How can we apply this approach to our education system and engage millions of kids to think differently and truly foster a culture of inventors and innovators?
To start, we must restructure our current high school educational approach to reflect how the real world operates. Instead of vertical subjects, the curriculum should be reorganized into civilization based themes such as Energy, Environment, Food, Water, Health, Communication, Education, Transportation, Finance, Government, Infrastructure and other important societal systems. Each theme could be developed into a nine-week quarter with a set of over-arching humanity serving goals and limitations the sector is facing. During this time the students would form teams and learn about the subjects relevant to the theme such as its history, science, technology, law, governmental policies, finance, politics, international relations, economics, and more. In this process, each team can divide the workload to do a deeper dive into the subjects so they can teach each other faster than a single subject teacher could teach a class. Then the teams would identify problems for which they would develop innovative solutions. These solutions would then be presented in class initially and the best ideas and presentations would be presented to the entire school, so other students can learn from their approach thus setting a higher bar. This could also be expanded to the region, state and nation through some sort of competitive evaluation process with real financial awards, incentives and scholarships.

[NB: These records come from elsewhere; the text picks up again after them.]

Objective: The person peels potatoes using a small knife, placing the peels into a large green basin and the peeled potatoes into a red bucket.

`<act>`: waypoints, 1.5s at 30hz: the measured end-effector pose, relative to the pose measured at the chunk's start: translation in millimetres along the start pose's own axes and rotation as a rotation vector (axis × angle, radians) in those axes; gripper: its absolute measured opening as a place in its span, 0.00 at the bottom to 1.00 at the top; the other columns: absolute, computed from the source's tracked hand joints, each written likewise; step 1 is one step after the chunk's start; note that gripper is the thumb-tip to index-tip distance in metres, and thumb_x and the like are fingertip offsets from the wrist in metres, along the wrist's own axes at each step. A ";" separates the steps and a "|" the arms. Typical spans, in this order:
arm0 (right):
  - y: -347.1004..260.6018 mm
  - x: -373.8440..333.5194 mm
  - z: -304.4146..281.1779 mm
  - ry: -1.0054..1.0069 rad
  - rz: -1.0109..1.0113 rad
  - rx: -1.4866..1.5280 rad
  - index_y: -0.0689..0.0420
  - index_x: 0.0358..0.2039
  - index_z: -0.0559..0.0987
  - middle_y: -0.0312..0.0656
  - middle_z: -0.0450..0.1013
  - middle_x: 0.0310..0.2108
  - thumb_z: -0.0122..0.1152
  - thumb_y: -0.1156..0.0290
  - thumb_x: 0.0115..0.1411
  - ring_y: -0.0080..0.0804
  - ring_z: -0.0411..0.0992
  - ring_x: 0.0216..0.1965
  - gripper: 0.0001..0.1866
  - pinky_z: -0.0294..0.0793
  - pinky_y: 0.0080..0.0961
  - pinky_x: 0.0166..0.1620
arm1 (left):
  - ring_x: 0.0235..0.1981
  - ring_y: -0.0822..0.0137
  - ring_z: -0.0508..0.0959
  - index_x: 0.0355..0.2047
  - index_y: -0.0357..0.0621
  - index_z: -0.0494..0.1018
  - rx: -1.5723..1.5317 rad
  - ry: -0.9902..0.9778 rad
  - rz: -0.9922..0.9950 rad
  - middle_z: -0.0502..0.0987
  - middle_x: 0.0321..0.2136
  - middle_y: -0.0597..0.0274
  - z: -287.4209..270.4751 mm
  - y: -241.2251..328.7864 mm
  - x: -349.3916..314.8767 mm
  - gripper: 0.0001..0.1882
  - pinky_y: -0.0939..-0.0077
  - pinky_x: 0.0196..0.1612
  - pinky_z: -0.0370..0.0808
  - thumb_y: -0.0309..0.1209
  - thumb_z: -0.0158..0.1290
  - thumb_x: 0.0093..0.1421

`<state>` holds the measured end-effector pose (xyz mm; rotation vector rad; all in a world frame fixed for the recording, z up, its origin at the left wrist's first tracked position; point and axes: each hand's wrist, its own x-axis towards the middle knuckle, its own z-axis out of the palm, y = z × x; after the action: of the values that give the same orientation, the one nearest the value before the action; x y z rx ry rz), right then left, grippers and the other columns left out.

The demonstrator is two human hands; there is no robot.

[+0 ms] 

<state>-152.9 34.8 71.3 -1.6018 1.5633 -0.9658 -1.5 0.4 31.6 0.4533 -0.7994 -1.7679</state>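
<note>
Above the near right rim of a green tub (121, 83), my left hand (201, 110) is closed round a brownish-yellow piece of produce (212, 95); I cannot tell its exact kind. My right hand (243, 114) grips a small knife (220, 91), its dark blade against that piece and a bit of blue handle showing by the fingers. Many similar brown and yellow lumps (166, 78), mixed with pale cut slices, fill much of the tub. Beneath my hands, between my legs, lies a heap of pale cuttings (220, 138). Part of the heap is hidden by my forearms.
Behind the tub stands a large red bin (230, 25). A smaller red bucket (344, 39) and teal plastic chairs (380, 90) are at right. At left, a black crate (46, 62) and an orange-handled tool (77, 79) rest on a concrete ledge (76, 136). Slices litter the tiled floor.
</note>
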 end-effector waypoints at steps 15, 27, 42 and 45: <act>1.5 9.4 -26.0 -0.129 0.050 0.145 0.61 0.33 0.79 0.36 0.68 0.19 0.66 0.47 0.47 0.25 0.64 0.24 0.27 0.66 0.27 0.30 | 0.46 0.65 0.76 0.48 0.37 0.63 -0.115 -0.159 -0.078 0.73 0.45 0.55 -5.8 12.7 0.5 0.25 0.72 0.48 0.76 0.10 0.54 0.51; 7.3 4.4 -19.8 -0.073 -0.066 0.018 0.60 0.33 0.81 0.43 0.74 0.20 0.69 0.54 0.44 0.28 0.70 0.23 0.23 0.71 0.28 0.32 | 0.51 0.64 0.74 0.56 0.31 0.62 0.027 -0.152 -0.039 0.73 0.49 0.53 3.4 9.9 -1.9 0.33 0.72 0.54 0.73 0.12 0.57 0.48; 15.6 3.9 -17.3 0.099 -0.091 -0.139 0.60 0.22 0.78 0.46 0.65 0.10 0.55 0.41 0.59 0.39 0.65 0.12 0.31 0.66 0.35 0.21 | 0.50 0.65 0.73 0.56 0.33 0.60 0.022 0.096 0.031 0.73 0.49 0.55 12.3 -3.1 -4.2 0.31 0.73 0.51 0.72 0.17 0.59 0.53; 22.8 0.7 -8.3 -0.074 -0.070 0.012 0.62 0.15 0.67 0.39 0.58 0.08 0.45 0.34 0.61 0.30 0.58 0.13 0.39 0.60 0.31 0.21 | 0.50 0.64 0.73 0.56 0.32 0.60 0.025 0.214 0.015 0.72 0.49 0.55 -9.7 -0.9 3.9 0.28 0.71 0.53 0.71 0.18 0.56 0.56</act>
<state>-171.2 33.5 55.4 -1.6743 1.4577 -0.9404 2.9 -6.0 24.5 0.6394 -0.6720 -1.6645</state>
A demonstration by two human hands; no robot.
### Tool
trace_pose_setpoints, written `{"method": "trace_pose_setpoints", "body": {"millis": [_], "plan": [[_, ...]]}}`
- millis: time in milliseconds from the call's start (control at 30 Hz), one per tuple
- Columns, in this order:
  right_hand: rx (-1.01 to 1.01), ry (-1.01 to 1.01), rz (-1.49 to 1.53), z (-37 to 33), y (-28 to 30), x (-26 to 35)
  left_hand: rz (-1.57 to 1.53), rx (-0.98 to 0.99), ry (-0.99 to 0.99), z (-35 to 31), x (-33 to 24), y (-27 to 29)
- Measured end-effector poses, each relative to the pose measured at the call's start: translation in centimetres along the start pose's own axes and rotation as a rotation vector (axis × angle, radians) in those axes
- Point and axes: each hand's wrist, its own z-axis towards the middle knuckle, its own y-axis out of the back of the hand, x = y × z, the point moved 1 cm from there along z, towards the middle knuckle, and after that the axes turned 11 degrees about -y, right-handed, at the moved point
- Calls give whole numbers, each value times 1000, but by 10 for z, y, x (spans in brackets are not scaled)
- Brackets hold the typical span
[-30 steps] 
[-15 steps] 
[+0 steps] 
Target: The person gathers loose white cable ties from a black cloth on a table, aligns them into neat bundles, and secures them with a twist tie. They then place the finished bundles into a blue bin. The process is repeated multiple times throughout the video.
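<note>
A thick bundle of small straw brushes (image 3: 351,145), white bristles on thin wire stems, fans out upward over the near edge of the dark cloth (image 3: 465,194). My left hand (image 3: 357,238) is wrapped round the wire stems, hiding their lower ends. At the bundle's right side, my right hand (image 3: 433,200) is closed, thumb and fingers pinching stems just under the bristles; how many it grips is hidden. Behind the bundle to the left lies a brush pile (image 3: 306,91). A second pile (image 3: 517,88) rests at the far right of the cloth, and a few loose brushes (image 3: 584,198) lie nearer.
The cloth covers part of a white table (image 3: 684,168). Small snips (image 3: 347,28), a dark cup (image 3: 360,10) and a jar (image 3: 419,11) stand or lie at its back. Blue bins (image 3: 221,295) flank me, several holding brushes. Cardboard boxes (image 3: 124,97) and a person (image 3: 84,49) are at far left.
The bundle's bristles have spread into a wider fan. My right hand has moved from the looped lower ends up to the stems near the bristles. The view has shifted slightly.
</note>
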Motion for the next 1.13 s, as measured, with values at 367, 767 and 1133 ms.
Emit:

There are significant benefits to this theme-centric approach. First, our kids would transform their learned information into actual knowledge by applying it towards tangible goals, instead of turning themselves into a human database of useless facts with no practical application. By practicing how to think through and create solutions to real world issues, the kids would learn how to be resourceful and feel more empowered to make a difference in the world. This would result in higher student engagement and our kids would gain a much deeper understanding of what they enjoy and want to focus on after school. Most importantly, our kids would have an immediate value contribution to society with real world economic impact thus generating a significantly better return on our educational tax dollars.
As our governments, banking systems and industrial complexes continue to confound our future by exploiting our energy, environment, health, food supply, water, education, financial, economic, transportation and other societal systems, our only hope to save and evolve humanity is for our future generations to clean up our politico-industrial backwash. If we can develop a better system to engage, empower and enable our children to innovate faster than our world systems decay, then our kids could not only save our world, they could reinvent our future!